Furthermore, a technique to measure skin friction using optical flow and TSP has been proposed in recent years [21,22,23]. Skin friction is one of the physical quantities that is difficult to measure in wind tunnel tests. Therefore, this measurement technique is valuable because it can evaluate skin friction quantitatively and two-dimensionally. However, it should be noted that the boundary layer transition and the skin friction are sensitive to the surface roughness of the test model. In TSP measurement, it is necessary to apply the paint to the surface of the test model. Thus, the surface roughness after the painting is required to be sufficiently smooth so that the TSP layer itself does not influence the measurement.

Moreover, it is also possible to calculate the heat flux and heat transfer coefficient distributions using the time-series TSP data [24,25,26,27,28]. Quantitative heat flux measurement is an important technique for developing hypersonic vehicles, which will experience significant aerodynamic heating [29].

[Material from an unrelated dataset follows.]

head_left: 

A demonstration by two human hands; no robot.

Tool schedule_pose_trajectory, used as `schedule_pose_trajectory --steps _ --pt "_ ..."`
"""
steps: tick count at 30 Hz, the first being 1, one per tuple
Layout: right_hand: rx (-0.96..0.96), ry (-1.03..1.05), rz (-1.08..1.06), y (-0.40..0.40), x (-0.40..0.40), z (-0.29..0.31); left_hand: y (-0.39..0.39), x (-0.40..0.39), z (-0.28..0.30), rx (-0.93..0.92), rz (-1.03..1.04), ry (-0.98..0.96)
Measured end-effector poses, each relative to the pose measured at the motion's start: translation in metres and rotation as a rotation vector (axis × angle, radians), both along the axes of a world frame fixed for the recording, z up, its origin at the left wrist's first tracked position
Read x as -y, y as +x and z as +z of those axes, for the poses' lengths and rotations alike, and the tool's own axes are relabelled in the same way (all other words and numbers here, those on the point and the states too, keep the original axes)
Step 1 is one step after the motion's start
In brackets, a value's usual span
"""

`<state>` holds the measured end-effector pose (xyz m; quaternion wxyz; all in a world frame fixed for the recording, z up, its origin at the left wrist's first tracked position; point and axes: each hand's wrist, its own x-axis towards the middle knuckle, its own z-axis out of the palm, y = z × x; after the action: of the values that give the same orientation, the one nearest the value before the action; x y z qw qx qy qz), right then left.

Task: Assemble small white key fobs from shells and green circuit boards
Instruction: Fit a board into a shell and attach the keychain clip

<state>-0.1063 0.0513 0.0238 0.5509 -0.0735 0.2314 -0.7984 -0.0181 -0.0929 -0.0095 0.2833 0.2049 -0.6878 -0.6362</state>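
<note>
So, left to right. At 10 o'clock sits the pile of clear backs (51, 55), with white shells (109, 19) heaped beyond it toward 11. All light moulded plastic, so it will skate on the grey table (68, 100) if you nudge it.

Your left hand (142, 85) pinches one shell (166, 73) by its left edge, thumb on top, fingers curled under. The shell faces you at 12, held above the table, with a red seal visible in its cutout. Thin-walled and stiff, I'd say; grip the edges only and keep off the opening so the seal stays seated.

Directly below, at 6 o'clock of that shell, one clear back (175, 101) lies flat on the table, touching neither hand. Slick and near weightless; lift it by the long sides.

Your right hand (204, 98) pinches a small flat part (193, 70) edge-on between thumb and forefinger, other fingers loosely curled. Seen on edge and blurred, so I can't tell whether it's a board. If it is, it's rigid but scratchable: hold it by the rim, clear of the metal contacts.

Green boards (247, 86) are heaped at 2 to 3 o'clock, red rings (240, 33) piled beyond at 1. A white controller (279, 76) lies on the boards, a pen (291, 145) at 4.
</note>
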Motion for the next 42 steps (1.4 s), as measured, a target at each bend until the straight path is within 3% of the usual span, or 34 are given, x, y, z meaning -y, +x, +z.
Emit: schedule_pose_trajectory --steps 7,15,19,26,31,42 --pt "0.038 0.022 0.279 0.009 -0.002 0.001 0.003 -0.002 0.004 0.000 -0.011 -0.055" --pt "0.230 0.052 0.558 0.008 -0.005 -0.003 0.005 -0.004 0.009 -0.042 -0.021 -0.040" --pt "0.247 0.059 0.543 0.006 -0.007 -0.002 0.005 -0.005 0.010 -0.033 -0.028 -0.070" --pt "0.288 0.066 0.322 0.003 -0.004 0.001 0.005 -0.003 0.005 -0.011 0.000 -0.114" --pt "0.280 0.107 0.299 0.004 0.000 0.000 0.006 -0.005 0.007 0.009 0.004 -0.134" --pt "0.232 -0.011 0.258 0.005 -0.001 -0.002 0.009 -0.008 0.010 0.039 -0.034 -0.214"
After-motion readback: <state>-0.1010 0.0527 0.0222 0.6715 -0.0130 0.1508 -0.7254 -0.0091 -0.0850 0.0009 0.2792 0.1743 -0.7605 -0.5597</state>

TSP consists of a dye that shows temperature sensitivity, a polymer that adsorbs the dye on the surface of the test model, and a solvent that dissolves them. The desirable characteristics of TSP are high temperature sensitivity, high luminescent intensity, high photostability, and zero pressure dependency. Pressure sensitivity is caused by oxygen quenching of dye molecules. Therefore, pressure sensitivity can be suppressed by using a polymer with low oxygen permeability. In addition, photostability can be improved by using a polymer with low oxygen permeability since photodegradation proceeds in the presence of oxygen [30].

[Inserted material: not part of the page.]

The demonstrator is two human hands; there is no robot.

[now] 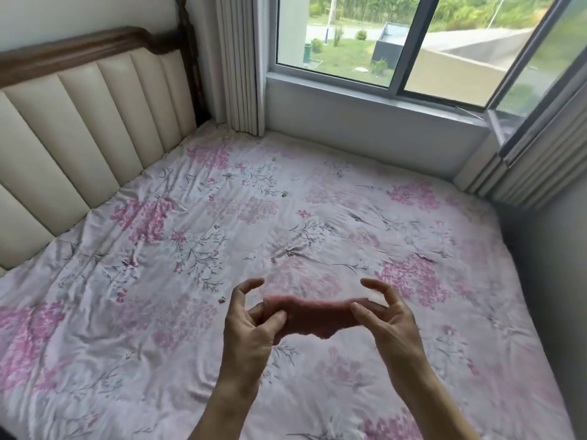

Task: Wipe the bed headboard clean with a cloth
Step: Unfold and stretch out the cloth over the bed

The temperature sensitivity and luminescent intensity are closely related to dye molecules. Ondrus et al. developed a europium complex (Europium 1,3-di (thienyl) propane-1,3-diones) with high temperature sensitivity and high luminescent intensity [31]. Furthermore, Egami et al. investigated the characteristics of TSP with various acrylic polymers and europium (III) thenoyltrifluoroacetonatetrihydrate (EuTTA), which is one of the typical TSP dye molecules [32]. They reported that the temperature sensitivity and luminescent intensity changed depending on the dye concentration and acrylic polymer. In other words, not only the dye molecule but also the polymer and dye concentration influence the characteristics of TSP.

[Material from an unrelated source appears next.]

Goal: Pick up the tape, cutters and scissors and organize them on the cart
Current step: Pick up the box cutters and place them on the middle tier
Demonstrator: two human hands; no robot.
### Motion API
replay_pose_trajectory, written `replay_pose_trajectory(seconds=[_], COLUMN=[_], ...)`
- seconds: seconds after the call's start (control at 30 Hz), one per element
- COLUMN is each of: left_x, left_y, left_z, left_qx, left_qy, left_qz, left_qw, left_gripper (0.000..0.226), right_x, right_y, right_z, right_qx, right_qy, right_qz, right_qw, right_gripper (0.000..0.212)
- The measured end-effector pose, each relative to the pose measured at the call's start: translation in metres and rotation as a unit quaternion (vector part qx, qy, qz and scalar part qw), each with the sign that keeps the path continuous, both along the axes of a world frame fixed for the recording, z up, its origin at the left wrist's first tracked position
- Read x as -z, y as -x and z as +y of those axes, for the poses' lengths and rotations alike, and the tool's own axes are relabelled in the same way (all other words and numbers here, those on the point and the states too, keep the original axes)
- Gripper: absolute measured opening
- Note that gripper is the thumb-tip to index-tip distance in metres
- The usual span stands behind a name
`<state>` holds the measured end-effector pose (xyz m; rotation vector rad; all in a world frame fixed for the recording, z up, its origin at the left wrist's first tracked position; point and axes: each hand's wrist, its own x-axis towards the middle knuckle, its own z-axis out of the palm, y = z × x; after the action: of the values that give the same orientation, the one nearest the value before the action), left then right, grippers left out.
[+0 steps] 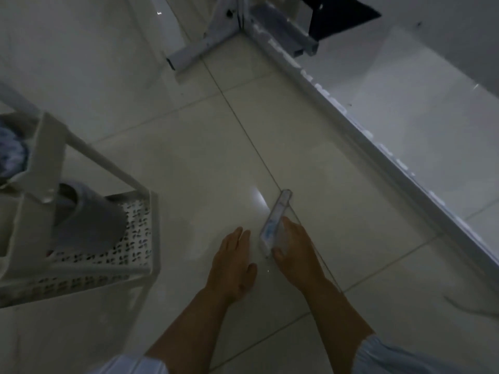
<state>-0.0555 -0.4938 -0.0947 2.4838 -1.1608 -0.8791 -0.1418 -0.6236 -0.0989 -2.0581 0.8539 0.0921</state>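
Item: cutter [275,221], clear-cased, long axis pointing away from me, gripped at its near end in my right hand [294,251] above the floor [189,171]; left hand [233,261] relaxed alongside; cart [135,233] lies leftward.

The cart [81,238] stands at the left, with a rounded bundle [89,220], too blurred to name, on its perforated shelf. To its right, over the floor [189,171], the left hand [235,263] is just beside the right hand [294,252], which grips what may be a cutter [274,221]. A metal frame [351,125] runs behind and to the right.
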Motion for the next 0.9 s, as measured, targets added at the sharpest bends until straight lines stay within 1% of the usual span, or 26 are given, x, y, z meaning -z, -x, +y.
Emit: replay_pose_trajectory(seconds=[0.03,0.13,0.23,0.33,0.43,0.53,0.57,0.77,0.9], left_x=[0.006,0.016,0.02,0.025,0.022,0.01,0.005,-0.039,-0.077], left_y=[-0.002,-0.006,-0.002,0.005,0.015,0.025,0.027,0.03,0.028], left_z=[-0.005,-0.018,-0.026,-0.024,-0.019,-0.016,-0.015,0.003,0.027], left_qx=[0.012,0.031,0.018,-0.01,-0.04,-0.081,-0.091,-0.131,-0.162], left_qy=[-0.001,0.02,0.092,0.117,0.148,0.205,0.22,0.269,0.295], left_qz=[-0.007,-0.028,-0.043,-0.043,0.017,0.118,0.131,0.173,0.168], left_qw=[1.0,0.999,0.995,0.992,0.988,0.968,0.962,0.938,0.927], left_gripper=[0.066,0.063,0.059,0.062,0.066,0.072,0.072,0.077,0.08], right_x=[0.005,0.016,0.022,0.024,0.02,0.008,0.003,-0.039,-0.08], right_y=[-0.004,-0.009,-0.009,-0.008,-0.005,-0.005,-0.006,-0.006,-0.005], right_z=[-0.001,-0.002,-0.001,-0.001,0.0,0.006,0.009,0.029,0.047], right_qx=[-0.002,-0.008,-0.011,0.007,0.024,0.062,0.072,0.09,0.066], right_qy=[-0.005,-0.015,-0.03,-0.038,-0.07,-0.125,-0.139,-0.196,-0.205], right_qz=[0.001,-0.002,-0.005,-0.022,-0.052,-0.078,-0.087,-0.164,-0.19], right_qw=[1.0,1.0,0.999,0.999,0.996,0.987,0.984,0.963,0.958], right_gripper=[0.044,0.055,0.057,0.057,0.058,0.061,0.06,0.054,0.055])
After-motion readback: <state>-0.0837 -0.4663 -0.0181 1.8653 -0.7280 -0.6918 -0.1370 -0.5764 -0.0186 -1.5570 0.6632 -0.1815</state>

Dichlorotris (1,10-phenanthroline) ruthenium(II) hydrate (Ru-phen) is also one of the typical TSP dye molecules. The lifetime of Eu(TTA) is about 500 µs, while that of Ru-phen is about 1 µs [1]. Therefore, Ru-phen is suitable for measurements that require high time resolution, such as shock wind tunnels with a millisecond order measurement duration [33,34,35,36]. Ru-phen also has the advantage of being excited by the visible blue light. However, the relationship between the characteristics of TSP and the formulation has not been sufficiently investigated in the Ru-phen based TSP. Therefore, in this study, Ru-phen was used as a dye, and the effects of polymer, dye concentration, and solvent on the characteristics of TSP were investigated. In addition, the surface roughness of TSP was also evaluated in this study, considering the applications to the boundary layer transition and skin friction measurements.

2. Principle of TSP

Thermal quenching is the fundamental principle in the TSP measurement [1]. Figure 1 shows the configuration of the TSP measurement. The TSP consists of a dye molecule that acts as a temperature sensor and a polymer binder that adsorbs the dye molecule. As a result, TSP forms a thin layer by painting on the model surface. The TSP layer is illuminated with excitation light of a specific wavelength. The dye molecule in the stable ground state transitions to the excited state by obtaining the energy of the excitation light. The excited dye molecules release energy and return to a stable ground state. This process is called deactivation. The deactivation process includes radiative deactivation with luminescence and non-radiative deactivation without luminescence. In radiation deactivation, the luminescent wavelength is longer than the excitation wavelength, called the Stokes shift. At high temperatures, collisions between molecules are more likely to occur. As a result, non-radiative deactivation increases, and radiation deactivation decreases. In other words, the luminescent intensity decreases with the increase of temperature. This relation is called thermal quenching. Therefore, the temperature can be calculated by measuring the change in luminescent intensity due to the thermal quenching with a photodetector such as a camera.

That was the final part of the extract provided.